Mais les mouches femelles peuvent pondre leurs œufs dans les blessures de n’importe quel animal à sang chaud, y compris les humains.
Il y a quelques décennies, les États-Unis possédaient des usines de fabrication de mouches en Floride et au Texas, mais elles ont fermé lorsque le parasite a été éradiqué.
L'usine de mouches de Panama peut élever jusqu'à 117 millions de mouches par semaine, mais l'USDA souhaite disposer d'une capacité d'élevage d'au moins 400 millions de mouches par semaine. Elle prévoit d'investir 8,5 millions de dollars sur le site du Texas et 21 millions de dollars pour convertir une installation du sud du Mexique destinée à l'élevage de mouches stériles des fruits en une installation dédiée à la lucilie bouchère.
Élever des centaines de millions de mouchesDans un sens, élever une grande colonie de mouches est relativement facile, a déclaré Cassandra Olds, professeur adjoint d'entomologie à l'Université d'État du Kansas.
Mais, a-t-elle ajouté, « il faut donner à la femelle les signaux dont elle a besoin pour pondre ses œufs, et ensuite les larves doivent avoir suffisamment de nutriments. »
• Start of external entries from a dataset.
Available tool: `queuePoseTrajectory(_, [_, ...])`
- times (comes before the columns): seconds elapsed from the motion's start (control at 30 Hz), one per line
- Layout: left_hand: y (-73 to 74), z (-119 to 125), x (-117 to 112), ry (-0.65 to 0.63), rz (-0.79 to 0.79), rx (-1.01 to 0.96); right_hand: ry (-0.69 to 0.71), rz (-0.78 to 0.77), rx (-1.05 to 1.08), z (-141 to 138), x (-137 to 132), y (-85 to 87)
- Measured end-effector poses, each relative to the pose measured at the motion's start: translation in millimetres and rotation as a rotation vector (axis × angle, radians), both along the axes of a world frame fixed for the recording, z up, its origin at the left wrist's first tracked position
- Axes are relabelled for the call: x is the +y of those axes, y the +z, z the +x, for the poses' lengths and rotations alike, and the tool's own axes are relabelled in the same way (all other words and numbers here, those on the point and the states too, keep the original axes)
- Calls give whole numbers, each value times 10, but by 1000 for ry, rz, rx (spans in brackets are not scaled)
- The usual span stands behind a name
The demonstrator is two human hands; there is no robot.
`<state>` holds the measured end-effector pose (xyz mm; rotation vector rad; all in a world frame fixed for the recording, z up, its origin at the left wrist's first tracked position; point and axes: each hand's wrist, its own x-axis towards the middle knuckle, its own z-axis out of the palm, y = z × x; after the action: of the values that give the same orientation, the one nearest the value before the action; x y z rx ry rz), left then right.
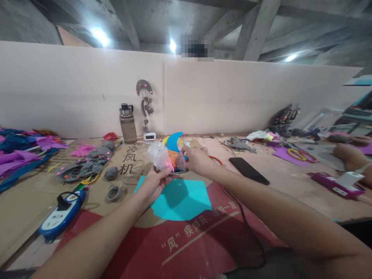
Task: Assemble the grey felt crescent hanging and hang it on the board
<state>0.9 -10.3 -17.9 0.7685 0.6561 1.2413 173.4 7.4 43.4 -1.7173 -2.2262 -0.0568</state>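
A clear plastic bag point(157, 154) with orange and pink pieces showing through it is held up over the table. My left hand point(157, 182) grips its lower left side, thumb on top. My right hand point(197, 159) is closed at the bag's right edge, fingertips pinched on the plastic. Just behind the bag, a blue crescent-shaped piece point(174, 142) stands out, with a yellow piece point(165, 140) beside it. Below both hands lies a turquoise sheet point(183, 197) on the cardboard.
A power strip point(62, 215), grey yarn point(111, 173) and grey felt pieces point(87, 164) lie left. A bottle point(128, 124) and small clock point(149, 136) stand behind. To the right are a phone point(249, 170), scissors point(302, 155) and another person's hand point(345, 157).
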Motion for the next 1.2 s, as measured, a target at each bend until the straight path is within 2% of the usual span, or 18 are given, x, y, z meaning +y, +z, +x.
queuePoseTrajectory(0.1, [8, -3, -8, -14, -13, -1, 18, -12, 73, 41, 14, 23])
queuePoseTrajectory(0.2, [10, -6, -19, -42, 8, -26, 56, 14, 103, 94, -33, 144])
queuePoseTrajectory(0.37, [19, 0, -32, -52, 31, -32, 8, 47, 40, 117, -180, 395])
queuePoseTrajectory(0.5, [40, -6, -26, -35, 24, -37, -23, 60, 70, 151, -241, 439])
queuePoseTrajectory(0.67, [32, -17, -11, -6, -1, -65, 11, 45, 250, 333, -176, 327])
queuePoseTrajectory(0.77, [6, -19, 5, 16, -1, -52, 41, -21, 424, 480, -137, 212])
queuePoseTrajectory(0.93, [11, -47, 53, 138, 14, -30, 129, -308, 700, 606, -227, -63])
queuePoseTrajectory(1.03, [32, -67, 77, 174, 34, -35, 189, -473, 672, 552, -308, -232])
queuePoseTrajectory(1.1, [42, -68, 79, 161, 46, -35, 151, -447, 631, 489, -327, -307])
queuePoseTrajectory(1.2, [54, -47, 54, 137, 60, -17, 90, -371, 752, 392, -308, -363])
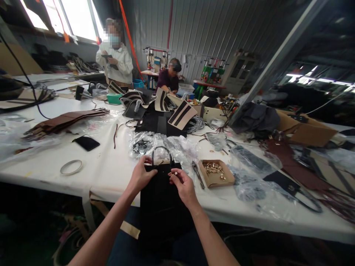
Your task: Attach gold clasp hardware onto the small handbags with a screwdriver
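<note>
A black bag (161, 199) with a curved black handle (162, 150) hangs over the near edge of the white table (111, 166). My left hand (141, 176) grips the bag's top edge near the handle, fingers closed. My right hand (181, 184) pinches a small gold metal fitting (172, 173) at the bag's top edge. A small cardboard box (216, 173) of gold hardware sits just right of my hands. Pliers (197, 173) lie between the bag and the box.
Clear plastic wrap (166, 144) lies behind the bag. A tape ring (71, 167) and a black flat piece (86, 142) lie to the left. Brown leather strips (63, 122), striped bag panels (181, 114) and dark fabric (291, 170) crowd the table. Two people (116, 59) stand at the back.
</note>
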The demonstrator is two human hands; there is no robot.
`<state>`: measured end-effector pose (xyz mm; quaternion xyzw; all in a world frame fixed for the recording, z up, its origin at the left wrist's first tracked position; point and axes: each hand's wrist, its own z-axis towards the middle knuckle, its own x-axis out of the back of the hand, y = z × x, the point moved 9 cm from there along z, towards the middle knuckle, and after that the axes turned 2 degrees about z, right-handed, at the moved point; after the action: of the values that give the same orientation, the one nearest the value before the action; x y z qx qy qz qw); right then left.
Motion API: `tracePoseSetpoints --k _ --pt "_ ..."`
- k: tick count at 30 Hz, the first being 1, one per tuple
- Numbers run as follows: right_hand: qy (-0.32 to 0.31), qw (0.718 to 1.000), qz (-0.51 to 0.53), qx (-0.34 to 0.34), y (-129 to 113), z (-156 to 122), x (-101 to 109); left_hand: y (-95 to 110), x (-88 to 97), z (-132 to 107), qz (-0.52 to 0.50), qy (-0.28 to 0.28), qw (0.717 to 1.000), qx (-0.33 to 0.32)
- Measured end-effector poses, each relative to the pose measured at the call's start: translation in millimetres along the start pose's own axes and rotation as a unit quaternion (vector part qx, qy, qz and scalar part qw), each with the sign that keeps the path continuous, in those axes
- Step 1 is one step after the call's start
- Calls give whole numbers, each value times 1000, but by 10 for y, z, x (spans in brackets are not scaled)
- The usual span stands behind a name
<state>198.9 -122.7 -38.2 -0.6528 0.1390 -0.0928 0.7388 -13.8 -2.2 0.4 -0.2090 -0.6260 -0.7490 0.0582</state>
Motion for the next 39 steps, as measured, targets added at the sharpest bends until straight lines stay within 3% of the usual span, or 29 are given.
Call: tracePoseSetpoints --k 3,5,11,15,19,23,26,35,39 --pt "1 1000 -4 1 -32 -2 -16 -267 18 -33 -104 -18 984 140" --pt "6 1000 -15 5 -52 -10 -20 -322 2 -63 -156 -37 973 168" --pt "24 1000 11 -9 -9 -50 -36 -208 -57 -184 -139 -86 977 134" --pt "-15 993 -107 49 -142 -73 -143 -176 -26 -199 -61 -83 990 101" --pt "-36 976 -187 106 -279 -84 -208 -154 38 -193 39 -65 995 59" --pt "-16 989 -136 51 -136 -59 -139 -110 130 -234 70 15 996 55" --pt "10 994 -104 19 -31 -70 -92 -21 153 -275 57 59 996 34" --pt "1 990 -140 34 -122 -105 -183 -329 -20 -309 -134 -19 984 118" --pt "-26 981 -185 53 -201 -62 -187 -423 -75 -278 -166 -43 978 115"
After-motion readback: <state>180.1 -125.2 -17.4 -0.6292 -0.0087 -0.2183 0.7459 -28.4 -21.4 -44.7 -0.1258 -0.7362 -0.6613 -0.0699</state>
Selon des recherches antérieures de l'USDA, les usines de mouches nourrissaient autrefois leurs larves de viande de cheval et de miel, puis sont passées à un mélange d'œufs séchés et de miel ou de mélasse. Plus tard, l'usine de Panama a utilisé un mélange comprenant de la poudre d'œuf, des globules rouges et du plasma bovin.
Dans la nature, les larves, prêtes à entrer dans le stade de cocon d'un papillon, se détachent de leur hôte et atterrissent au sol, s'enfouissent juste sous la surface et atteignent l'âge adulte à l'intérieur d'une enveloppe protectrice qui les fait ressembler à des pastilles Tic Tac brun foncé. Dans l'usine de Panama, les ouvriers les déposent dans des plateaux remplis de sciure.
La sécurité est un problème. Sonja Swiger, entomologiste au service de vulgarisation de l'université Texas A&M, a déclaré qu'un établissement d'élevage doit empêcher les adultes fertiles destinés à la reproduction de s'échapper.
Risques liés au largage de mouches depuis un avionLâcher des mouches depuis les airs peut être dangereux. Le mois dernier, un avion libérant des mouches stériles s'est écrasé près de la frontière entre le Mexique et le Guatemala, tuant trois personnes.
Lors de tests menés dans les années 1950, selon l'USDA, les scientifiques ont placé les mouches dans des gobelets en papier, puis les ont déversés hors des avions grâce à des goulottes spéciales. Plus tard, ils les ont chargées dans des boîtes à l'aide d'une machine appelée « Whiz Packer ».
La méthode reste sensiblement la même : des avions légers avec des caisses de mouches larguent ces caisses.
Burgess a qualifié le développement de la sélection et de la distribution de mouches stériles dans les années 1950 et 1960 de l'une des « réalisations majeures » de l'USDA.
Certains responsables agricoles affirment désormais que les nouvelles usines ne devraient pas être fermées après une nouvelle victoire.
« Quelque chose sur lequel nous pensons avoir un contrôle total – et sur lequel nous avons déclaré un triomphe et une victoire – peut toujours réapparaître », a déclaré Burgess.